今天遇到了一个很有意思的问题:“如果我在 mv 操作的中间 Ctrl C 会发生什么?文件会损坏吗?” 在不考虑错误处理的情况下,这个问题需要分情况讨论:
- 是否在同一个文件系统上?
- mv 的对象是文件还是文件夹?
首先是最简单的情况:在同一个文件系统上 mv 一个文件,此时 mv 会使用 rename
syscall 来完成:
execve("/usr/bin/mv", ["mv", "a", "b"], 0x7ffe6ae9f580 /* 51 vars */) = 0
...
renameat2(AT_FDCWD, "a", AT_FDCWD, "b", RENAME_NOREPLACE) = 0
...
exit_group(0) = ?
+++ exited with 0 +++
根据 POSIX 的定义,rename
操作是原子的,Linux 内核中后续增加的 renameat
与 renameat2
同样符合该要求。rename(2) 中明确了这一点:
rename() renames a file, moving it between directories if
required. Any other hard links to the file (as created using
link(2)) are unaffected. Open file descriptors for oldpath are
also unaffected.
If newpath already exists, it will be atomically replaced, so
that there is no point at which another process attempting to
access newpath will find it missing. However, there will
probably be a window in which both oldpath and newpath refer to
the file being renamed.
If newpath exists but the operation fails for some reason,
rename() guarantees to leave an instance of newpath in place.

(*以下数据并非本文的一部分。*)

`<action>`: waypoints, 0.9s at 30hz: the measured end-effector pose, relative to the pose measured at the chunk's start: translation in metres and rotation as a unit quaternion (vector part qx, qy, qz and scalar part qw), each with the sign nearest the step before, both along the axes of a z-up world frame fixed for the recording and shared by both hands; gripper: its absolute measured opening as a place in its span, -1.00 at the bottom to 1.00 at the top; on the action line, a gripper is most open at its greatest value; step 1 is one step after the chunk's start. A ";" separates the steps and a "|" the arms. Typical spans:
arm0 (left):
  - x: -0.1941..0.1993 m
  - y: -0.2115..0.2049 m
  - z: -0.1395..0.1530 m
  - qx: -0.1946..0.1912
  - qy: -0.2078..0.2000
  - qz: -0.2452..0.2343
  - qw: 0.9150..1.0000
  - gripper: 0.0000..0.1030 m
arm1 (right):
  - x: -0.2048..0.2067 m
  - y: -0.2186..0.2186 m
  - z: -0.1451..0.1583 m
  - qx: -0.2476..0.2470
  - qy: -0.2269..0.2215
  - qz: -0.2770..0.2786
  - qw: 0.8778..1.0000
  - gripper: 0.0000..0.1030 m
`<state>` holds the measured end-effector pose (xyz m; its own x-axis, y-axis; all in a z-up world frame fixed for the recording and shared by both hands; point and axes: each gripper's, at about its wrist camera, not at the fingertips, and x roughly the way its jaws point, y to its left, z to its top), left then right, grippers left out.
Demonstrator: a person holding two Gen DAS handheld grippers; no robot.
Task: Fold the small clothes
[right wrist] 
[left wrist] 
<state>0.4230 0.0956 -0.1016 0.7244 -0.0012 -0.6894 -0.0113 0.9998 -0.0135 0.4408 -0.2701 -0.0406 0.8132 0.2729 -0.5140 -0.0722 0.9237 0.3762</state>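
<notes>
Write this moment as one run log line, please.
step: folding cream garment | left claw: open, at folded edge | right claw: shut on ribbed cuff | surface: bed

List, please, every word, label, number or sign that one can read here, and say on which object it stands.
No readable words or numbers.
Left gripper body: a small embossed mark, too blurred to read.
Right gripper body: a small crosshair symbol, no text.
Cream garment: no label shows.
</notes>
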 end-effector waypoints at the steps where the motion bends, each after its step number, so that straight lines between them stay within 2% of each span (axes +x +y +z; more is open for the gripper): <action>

在同一个文件系统上 mv 一个文件夹同样可以使用 rename
,此处不再赘述。
综上,在同一个文件系统上的 mv 操作总是原子的,不存在被 Ctrl-C
打断的时机,也就是人们常说的 uninterruptable
。
接下来再处理不在同一个文件系统上的情形。对 Linux 来说,不在同一个文件系统上实际上会被更严格的限制为不在同一个挂载点下。也就是说,无论他们底层是否是同一个文件系统,只要他们的挂载点不同,rename
syscall 都会返回 EXDEV
错误:
EXDEV oldpath and newpath are not on the same mounted
filesystem. (Linux permits a filesystem to be mounted at
multiple points, but rename() does not work across
different mount points, even if the same filesystem is
mounted on both.)
作为暴露给用户使用的 mv
不支持在文件系统中移动显然会非常不舒服,mv 中记录这些考虑:
The rename() function is able to move directories within the same
file system. Some historical versions of mv have been able to
move directories, but not to a different file system. The
standard developers considered that this was an annoying
inconsistency, so this volume of POSIX.1‐2017 requires
directories to be able to be moved even across file systems.
There is no -R option to confirm that moving a directory is
actually intended, since such an option was not required for
moving directories in historical practice. Requiring the
application to specify it sometimes, depending on the
destination, seemed just as inconsistent. The semantics of the
rename() function were preserved as much as possible. For
example, mv is not permitted to ``rename'' files to or from
directories, even though they might be empty and removable.
具体到实现上,mv 是通过退化成 copy & unlink
的方式来实现跨文件系统移动操作的,我们能够通过阅读源码和分析 strace 来证实这一点。Archlinux 使用的是 coreutils,不妨来简单的看一眼:
static bool
do_move (char const *source, char const *dest, const struct cp_options *x)
{
bool copy_into_self;
bool rename_succeeded;
bool ok = copy (source, dest, false, x, ©_into_self, &rename_succeeded);
if (ok)
{
...
if (dir_to_remove != NULL)
{
...
status = rm ((void*) dir, &rm_options);
assert (VALID_STATUS (status));
if (status == RM_ERROR)
ok = false;
}
}
return ok;
}
所以如果在跨文件系统 mv 文件的过程中调用 Ctrl C
,mv 可能会在 src 或者 dst 处留下一个不完整的文件,但是 mv 总是会保证 src/dst 中的一个是完整的,而不是两处都不完整。就像 manual page 中提到的:
If the copying or removal of source_file is prematurely
terminated by a signal or error, mv may leave a partial copy of
source_file at the source or destination. The mv utility shall
not modify both source_file and the destination path
simultaneously; termination at any point shall leave either
source_file or the destination path complete.
上述提到的保证同样适用于跨文件系统 mv 文件夹,src/dst 中总有一处的文件是完整的,mv 总是会保证所有文件都复制完毕后再开始删除。
总的来说,在 mv 的过程中 Ctrl C
并不会破坏文件,在最极端的情况下也只是会出现 dst 复制不完整或者 src 的文件没有被完整删除。